§ Exercise details: Copy out each line of the data that contains "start".

::: Data for this task :::

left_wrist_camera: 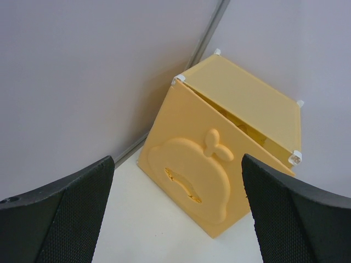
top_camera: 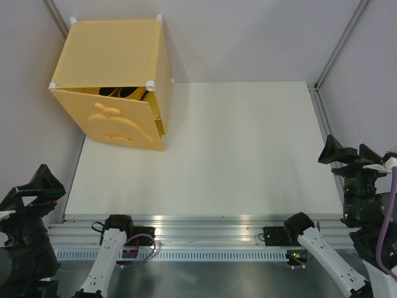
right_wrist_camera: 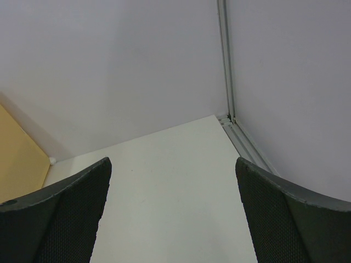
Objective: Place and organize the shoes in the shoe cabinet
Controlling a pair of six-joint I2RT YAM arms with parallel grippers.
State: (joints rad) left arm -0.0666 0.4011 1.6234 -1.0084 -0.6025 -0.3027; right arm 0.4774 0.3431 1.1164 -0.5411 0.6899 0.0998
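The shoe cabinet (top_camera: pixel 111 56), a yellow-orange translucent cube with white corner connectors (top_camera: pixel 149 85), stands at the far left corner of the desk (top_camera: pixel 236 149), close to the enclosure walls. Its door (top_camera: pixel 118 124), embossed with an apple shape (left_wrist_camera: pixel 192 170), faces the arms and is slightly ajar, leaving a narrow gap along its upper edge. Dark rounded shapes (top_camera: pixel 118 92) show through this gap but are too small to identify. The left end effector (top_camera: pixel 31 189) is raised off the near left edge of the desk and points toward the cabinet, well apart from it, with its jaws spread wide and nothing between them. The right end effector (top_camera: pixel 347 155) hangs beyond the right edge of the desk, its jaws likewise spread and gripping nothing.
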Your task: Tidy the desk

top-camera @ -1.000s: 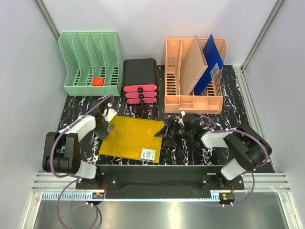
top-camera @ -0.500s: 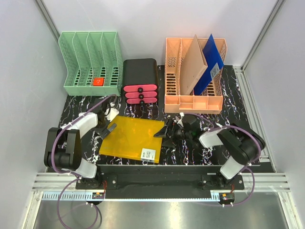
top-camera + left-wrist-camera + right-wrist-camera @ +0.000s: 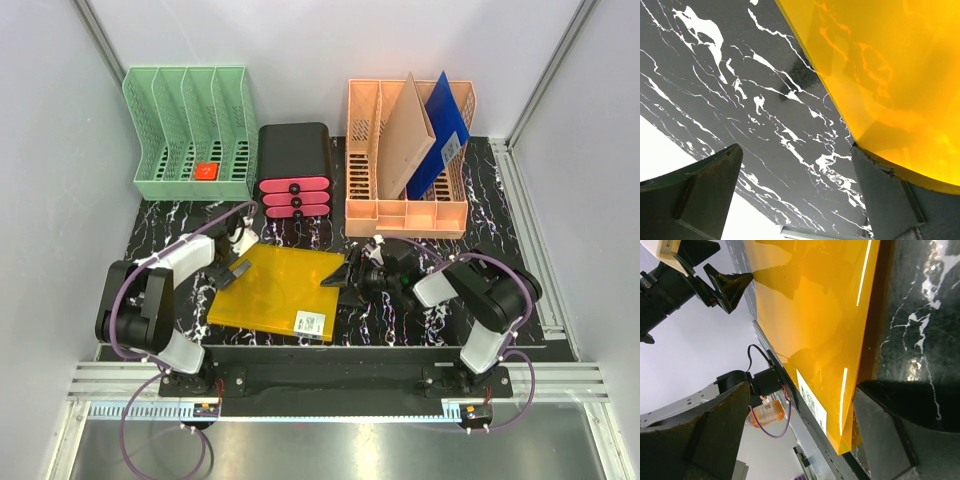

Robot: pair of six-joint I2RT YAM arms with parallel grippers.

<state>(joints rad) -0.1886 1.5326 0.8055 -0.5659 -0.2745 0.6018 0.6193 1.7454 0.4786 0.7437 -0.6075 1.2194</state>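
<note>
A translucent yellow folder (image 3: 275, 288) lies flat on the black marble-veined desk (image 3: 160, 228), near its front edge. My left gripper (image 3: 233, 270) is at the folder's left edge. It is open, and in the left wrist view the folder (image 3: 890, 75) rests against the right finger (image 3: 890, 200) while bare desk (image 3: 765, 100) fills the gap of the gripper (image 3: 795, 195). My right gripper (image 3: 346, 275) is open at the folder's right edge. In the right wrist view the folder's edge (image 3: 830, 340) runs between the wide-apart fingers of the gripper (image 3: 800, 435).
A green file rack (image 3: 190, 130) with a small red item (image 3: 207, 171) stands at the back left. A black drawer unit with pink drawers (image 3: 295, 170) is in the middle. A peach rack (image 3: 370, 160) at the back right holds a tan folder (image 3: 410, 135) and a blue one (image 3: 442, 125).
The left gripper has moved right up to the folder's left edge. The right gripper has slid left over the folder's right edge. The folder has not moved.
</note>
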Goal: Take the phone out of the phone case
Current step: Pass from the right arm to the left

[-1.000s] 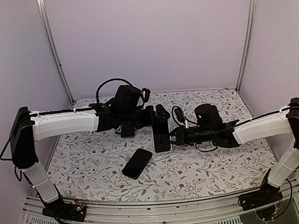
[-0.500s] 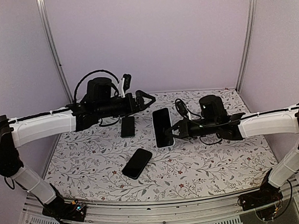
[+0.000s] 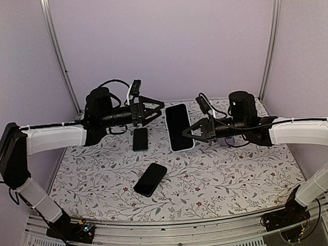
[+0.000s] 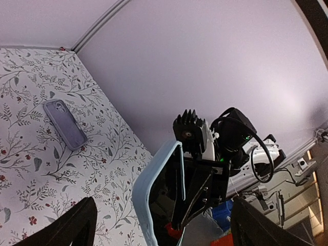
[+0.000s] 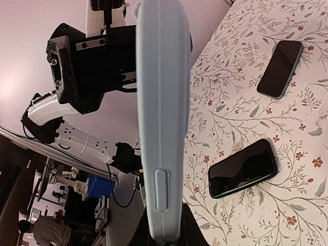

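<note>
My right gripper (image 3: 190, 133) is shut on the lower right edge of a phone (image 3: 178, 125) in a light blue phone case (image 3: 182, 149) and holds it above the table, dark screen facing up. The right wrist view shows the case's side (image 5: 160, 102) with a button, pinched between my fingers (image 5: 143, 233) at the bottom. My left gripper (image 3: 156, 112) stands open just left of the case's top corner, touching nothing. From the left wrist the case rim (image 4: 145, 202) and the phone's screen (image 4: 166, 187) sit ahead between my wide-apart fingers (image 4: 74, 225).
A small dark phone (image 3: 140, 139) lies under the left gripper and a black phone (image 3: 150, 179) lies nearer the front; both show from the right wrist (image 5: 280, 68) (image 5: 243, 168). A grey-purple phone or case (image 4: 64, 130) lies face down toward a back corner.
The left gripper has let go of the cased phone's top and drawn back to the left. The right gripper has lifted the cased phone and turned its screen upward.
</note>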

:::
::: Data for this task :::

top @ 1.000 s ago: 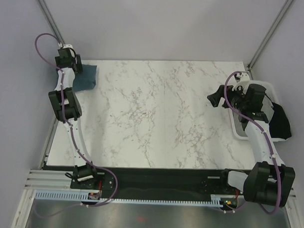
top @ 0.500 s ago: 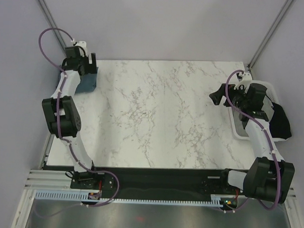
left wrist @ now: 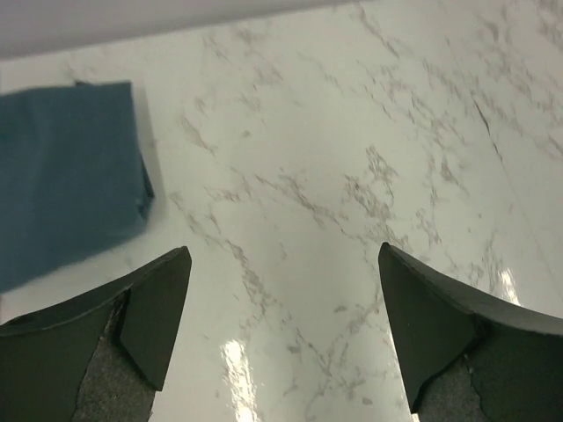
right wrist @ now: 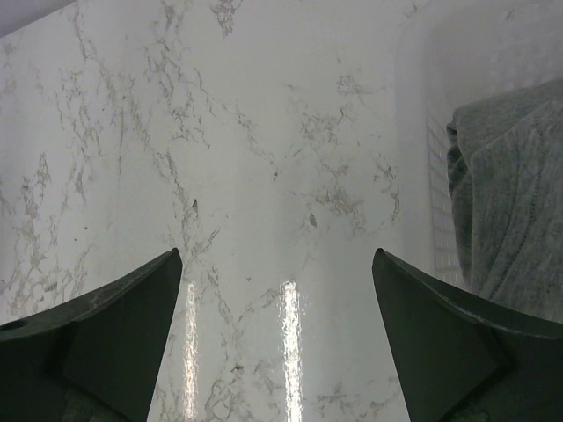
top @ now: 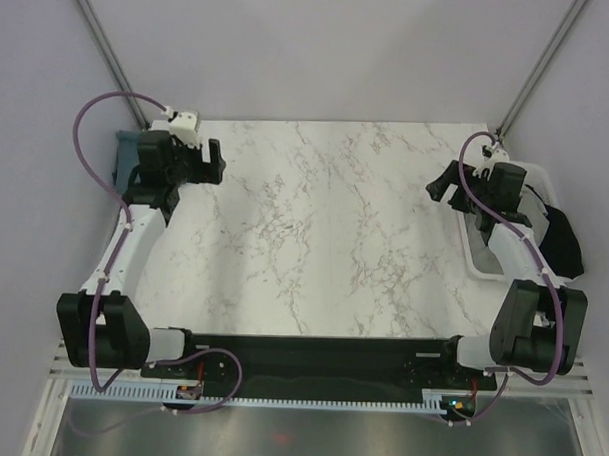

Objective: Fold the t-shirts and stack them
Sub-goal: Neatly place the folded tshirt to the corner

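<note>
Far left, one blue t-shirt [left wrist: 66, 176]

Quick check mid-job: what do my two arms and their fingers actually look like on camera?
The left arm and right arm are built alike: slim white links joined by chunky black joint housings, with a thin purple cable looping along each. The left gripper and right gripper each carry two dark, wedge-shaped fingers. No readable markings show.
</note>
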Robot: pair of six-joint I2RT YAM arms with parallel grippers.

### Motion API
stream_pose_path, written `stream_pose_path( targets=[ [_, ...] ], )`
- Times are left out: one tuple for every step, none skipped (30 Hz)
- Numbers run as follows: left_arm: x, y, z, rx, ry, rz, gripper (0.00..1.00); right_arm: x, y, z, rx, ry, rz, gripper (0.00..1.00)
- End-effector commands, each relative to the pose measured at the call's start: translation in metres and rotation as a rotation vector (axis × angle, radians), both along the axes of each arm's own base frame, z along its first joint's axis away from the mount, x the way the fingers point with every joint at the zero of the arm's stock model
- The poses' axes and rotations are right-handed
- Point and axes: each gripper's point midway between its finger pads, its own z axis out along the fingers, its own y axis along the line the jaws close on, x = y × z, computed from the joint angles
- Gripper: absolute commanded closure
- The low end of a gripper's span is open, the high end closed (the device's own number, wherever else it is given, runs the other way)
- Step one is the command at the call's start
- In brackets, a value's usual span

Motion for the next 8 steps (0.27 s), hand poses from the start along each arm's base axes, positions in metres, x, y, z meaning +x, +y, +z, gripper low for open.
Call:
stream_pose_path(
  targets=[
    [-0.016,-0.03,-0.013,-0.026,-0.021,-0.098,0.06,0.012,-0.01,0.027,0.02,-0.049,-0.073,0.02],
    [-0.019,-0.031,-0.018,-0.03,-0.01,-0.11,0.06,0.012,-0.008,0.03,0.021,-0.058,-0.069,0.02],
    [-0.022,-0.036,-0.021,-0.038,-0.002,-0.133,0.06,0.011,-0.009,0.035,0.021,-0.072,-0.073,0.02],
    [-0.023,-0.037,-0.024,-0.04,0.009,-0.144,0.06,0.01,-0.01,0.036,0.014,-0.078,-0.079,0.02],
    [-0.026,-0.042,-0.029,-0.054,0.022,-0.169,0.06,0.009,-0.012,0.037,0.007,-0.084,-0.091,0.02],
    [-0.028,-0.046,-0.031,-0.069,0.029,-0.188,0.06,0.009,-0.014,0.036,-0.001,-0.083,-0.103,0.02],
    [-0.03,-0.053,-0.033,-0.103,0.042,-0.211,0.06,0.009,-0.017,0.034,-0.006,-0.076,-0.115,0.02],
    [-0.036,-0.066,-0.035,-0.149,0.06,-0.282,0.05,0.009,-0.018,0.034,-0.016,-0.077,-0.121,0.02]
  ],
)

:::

§ Response area:
- End-effector commands, each relative to the pose measured at the call's start: translation in metres and rotation as a rotation vector (axis × angle, radians), both along the axes of each arm's own base frame, z along its first joint's axis away from the mount, x the way the fingers point with every joint at the zero of the arm's stock model
- Step one is the command at the call's start
Motion for the next 8 steps (0.27 s), hand poses from the start along each arm's base axes, positions in metres, x, y, z meaning +x, +y, +z, gripper low for open.

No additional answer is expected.